7.1.12.1. Link Analysis Algorithms
- Background on Citation Analysis
- Google’s PageRank Algorithm
- Simplified Explanation of PageRank
- Examples of how PageRank algorithm works
- Observations about PageRank algorithm
- Importance of PageRank
- Kleinberg’s HITS Algorithm
7.1.12.2. History of Link Analysis
Bibliometrics : is a set of methods to quantitatively analyze academic literature. Citation analysis and content analysis are commonly used bibliometric methods.
Citation analysis is the examination of the frequency, patterns, and graphs of citations in articles and books.
Impact factor (of a journal): frequency with which the average article in a journal has been cited in a particular year or period
- The impact factor of a journal J in year Y is the average number of citations (from indexed documents published in year Y) to a paper published in J in year Y-1 or Y-2.
Bibliographic coupling: two papers that cite many of the same papers
Co-citation: two papers that were cited by many of the same papers
7.1.12.3. Citations vs. Web Links
Web links are a bit different than citations:
- Many links are navigational
- Many pages with high in-degree are portals not content providers
- Not all links are endorsements
- Company websites normally don’t point to their competitors
- Citations to relevant literature is enforced by peer-review
7.1.12.4. What is PageRank?
PageRank is a web link analysis algorithm used by Google
- PageRank was developed at Stanford University by Google founders Larry Page and Sergey Brin
- The paper describing pagerank was co-authored by Rajeev Motwani and Terry Winograd
PageRank is a “vote”, by all the other pages on the Web, about how important a page is.
A link to a page counts as a vote of support.
- If there’s no link there’s no support (but it’s an abstention from voting rather than a vote against the page).
- PageRank says nothing about the content or size of a page, the language it’s written in, or the text used in the anchor of a link!
- Looked at another way, PageRank is a probability distribution used to represent the likelihood that a person randomly clicking on links will arrive at any particular page
7.1.12.5. PageRank Algorithm
We calculate PR iteratively a number of times until we start converging to the same value.

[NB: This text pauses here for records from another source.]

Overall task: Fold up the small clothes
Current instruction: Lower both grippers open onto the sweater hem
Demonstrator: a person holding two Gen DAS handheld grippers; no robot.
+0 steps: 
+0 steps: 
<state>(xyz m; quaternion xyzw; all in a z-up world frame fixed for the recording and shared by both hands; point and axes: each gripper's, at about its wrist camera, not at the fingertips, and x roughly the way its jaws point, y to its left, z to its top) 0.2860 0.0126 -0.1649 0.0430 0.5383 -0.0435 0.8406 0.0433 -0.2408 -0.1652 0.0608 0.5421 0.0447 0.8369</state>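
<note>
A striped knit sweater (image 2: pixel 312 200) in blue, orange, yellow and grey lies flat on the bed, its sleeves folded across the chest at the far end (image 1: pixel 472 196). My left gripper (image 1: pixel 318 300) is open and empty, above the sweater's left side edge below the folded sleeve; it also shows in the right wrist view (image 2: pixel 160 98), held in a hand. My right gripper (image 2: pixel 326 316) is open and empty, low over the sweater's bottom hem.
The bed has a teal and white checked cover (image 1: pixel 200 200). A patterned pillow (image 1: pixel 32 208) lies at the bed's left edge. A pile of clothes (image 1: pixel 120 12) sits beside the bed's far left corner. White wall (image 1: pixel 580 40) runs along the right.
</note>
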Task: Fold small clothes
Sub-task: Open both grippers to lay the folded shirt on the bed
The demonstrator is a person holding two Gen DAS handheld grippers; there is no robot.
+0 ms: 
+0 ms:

Number of iterations required for convergence is empirically (but not formally derived) O(log n) (where n is the number of links)
The damping factor value and its effect:
- If too high, more iterations are required
If too low, you get repeated over-shoot, – Both above and below the average – the numbers just swing like pendulum and never settle down.
Both above and below the average – the numbers just swing like pendulum and never settle down.
7.1.12.6. Example
Some Suggestions Based on What We Have Seen in Example :
Suggestions for improving your page rank
- Increasing the internal links in your site can minimize the damage to your PR when you give away votes by linking to external sites.
- If a particular page is highly important use a hierarchical structure with the important page at the “top”.
- Where a group of pages may contain outward links – increase the number of internal links to retain as much PR as possible.
- Where a group of pages do not contain outward links – the number of internal links in the site has no effect on the site’s average PR. You might as well use a link structure that gives the user the best navigational experience.
- Use Site Maps: Linking to a site map on each page increases the number of internal links in the site, spreading the PR out and protecting you against your vote “donations” to other sites
7.1.12.7. Importance of PageRank
PageRank is just one factor Google uses to determine a page’s relevance. It assumes that people will link to your page only if they think the page is good. But this is not always true.
Content is still the king!!!
- Anchor, body, title tags etc. still are very important for search engines
PageRank is a multiplier factor.
- If Google wants to penalize any page they can set the PageRank equal to zero. It will be last on the search results page.
7.1.12.8. Disavowing Backlinks
Google actually provides users with a way to “disavow” backlinks
- That is, to inform Google you do NOT want certain links pointing to your pages to be counted in their PageRank computation
7.1.12.9. Another Link Analysis Algorithm – HITS by Kleinberg
HITS stands for “Hyperlink-Induced Topic Search”
The algorithm is based on the observations that
- Some pages known as hubs serve as large directories of information on a given topic
- Some pages known as authorities serve as the page(s) that best describe the information on a given topic
The algorithm begins by retrieving a set of results to a search query, The HITS algorithm is performed ONLY on the resulting set
The algorithm goes through a set of iterations where
- an authority value is computed as the sum of the scaled hub values that point to that page;
- and a hub value is the sum of the scaled authority values of the pages it points to
7.1.12.9.1. Authorities
Authorities are pages that are recognized as providing significant, trustworthy, and useful information on a topic.
In-degree (number of pointers to a page) is one simple measure of authority.
However in-degree treats all links as equal.
7.1.12.9.2. Hubs
Hubs are index pages that provide lots of useful links to relevant content pages (topic authorities).